Aim of the exercise
All of the data is to be printed exactly, though the images must be left off.

┄┄┄┄┄┄┄┄┄┄┄┄┄┄┄┄┄┄┄┄

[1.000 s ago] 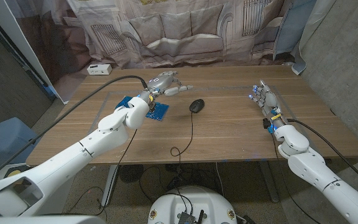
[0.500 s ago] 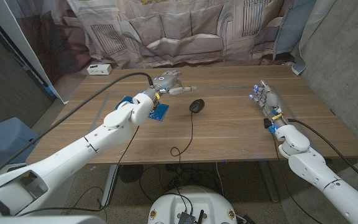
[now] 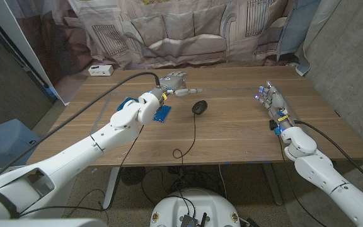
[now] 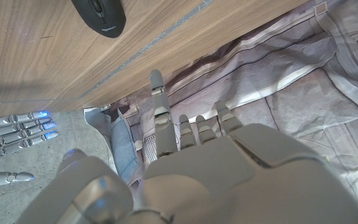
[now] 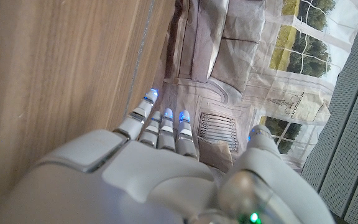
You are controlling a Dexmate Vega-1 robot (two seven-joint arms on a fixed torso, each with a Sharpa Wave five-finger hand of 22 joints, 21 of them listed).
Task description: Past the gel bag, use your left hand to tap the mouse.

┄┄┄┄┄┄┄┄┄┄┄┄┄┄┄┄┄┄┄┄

Response area
[1.000 s ago] 
[0.500 s ago] 
[now] 
[now] 
[now] 
You are controlling a Dexmate Vega-1 robot (two seven-joint arms on a fixed torso, each with a Sharpa Wave five-finger hand of 22 joints, 21 of them listed).
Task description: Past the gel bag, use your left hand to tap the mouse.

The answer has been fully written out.